I didn’t know how deep her cultural alienation had become. I try to explain. “What you perceive as silence, we view as peaceful solitude. Most of us aren’t miserable, but our approach toward life is serious, maybe because of our extreme environment. People don’t hate you, they respect you because you’re successful. Finns are afraid of making mistakes. If we can’t do something perfectly, it’s hard for us to try to do it at all. The people that work for you speak fluent English and are proud of it, but a lot of people are too scared to try.”
“That’s no excuse for the way they treated me at the hospital.”
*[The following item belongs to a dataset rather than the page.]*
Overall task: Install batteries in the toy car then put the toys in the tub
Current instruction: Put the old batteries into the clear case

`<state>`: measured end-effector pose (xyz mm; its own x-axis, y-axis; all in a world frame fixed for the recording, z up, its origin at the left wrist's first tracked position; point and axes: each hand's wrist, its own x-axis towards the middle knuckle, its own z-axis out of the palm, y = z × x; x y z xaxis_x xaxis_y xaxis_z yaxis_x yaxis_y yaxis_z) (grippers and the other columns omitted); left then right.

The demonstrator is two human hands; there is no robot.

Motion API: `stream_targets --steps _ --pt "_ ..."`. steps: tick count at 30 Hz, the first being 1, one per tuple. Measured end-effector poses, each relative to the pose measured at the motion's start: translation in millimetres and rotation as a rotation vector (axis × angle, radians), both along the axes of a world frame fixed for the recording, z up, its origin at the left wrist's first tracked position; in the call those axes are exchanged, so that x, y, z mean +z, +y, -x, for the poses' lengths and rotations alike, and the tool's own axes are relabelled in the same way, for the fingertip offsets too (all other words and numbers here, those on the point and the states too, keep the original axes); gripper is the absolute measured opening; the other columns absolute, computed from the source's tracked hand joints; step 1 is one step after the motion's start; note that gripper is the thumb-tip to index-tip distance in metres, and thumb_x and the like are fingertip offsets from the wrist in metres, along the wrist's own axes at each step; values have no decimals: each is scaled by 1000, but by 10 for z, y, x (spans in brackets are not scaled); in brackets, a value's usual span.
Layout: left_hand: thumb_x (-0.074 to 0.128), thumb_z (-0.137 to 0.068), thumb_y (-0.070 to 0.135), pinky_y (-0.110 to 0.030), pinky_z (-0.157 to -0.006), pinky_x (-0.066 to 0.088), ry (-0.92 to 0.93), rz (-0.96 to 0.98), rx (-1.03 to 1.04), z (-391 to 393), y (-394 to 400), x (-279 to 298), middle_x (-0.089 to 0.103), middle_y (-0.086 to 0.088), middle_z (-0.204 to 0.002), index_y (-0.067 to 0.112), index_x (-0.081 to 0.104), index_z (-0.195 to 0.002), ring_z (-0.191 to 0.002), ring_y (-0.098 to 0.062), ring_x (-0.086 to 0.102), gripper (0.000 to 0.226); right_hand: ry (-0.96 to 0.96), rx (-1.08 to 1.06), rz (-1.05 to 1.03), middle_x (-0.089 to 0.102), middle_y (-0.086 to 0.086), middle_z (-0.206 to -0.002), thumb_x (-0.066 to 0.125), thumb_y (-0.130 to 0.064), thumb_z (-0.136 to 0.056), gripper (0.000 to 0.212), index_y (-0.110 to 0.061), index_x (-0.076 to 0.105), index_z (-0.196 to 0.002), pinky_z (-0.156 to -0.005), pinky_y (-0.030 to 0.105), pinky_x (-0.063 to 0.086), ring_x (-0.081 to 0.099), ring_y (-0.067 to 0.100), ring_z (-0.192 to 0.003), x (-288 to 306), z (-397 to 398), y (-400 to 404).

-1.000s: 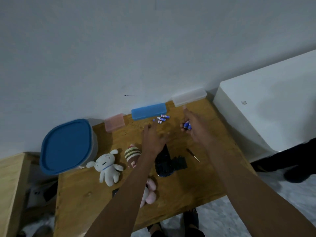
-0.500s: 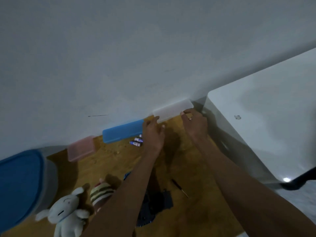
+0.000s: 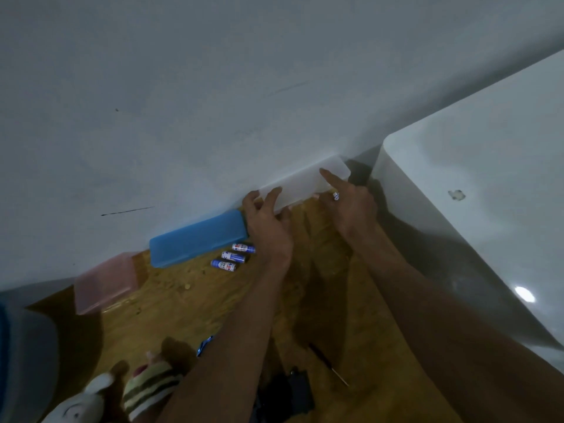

“You were in pain. Sometimes, people here ignore suffering so the sufferers can maintain their dignity. When you give birth, your medical care will be excellent, for the same reason the nurses wouldn’t speak to you. Health care professionals expect themselves to excel at their work. Our educational system is one of the best in the world. There’s no better place for our children to grow up.”
I’ve given a speech that sounds like an advertisement selling the Finnish way of life. Hearing the words come out of my mouth, even I don’t buy it.
She looks frustrated. “Are we living in the same country? We just watched a teenage boy, probably turned psychotic murderer, be carted off to the morgue after hanging himself. I run places that sell booze. Do you think I don’t see how rampant alcoholism is here? People are drunk because they’re depressed. They get so depressed that they become mentally ill and kill themselves. You say this place is safe? You want our kids to grow up in this environment?”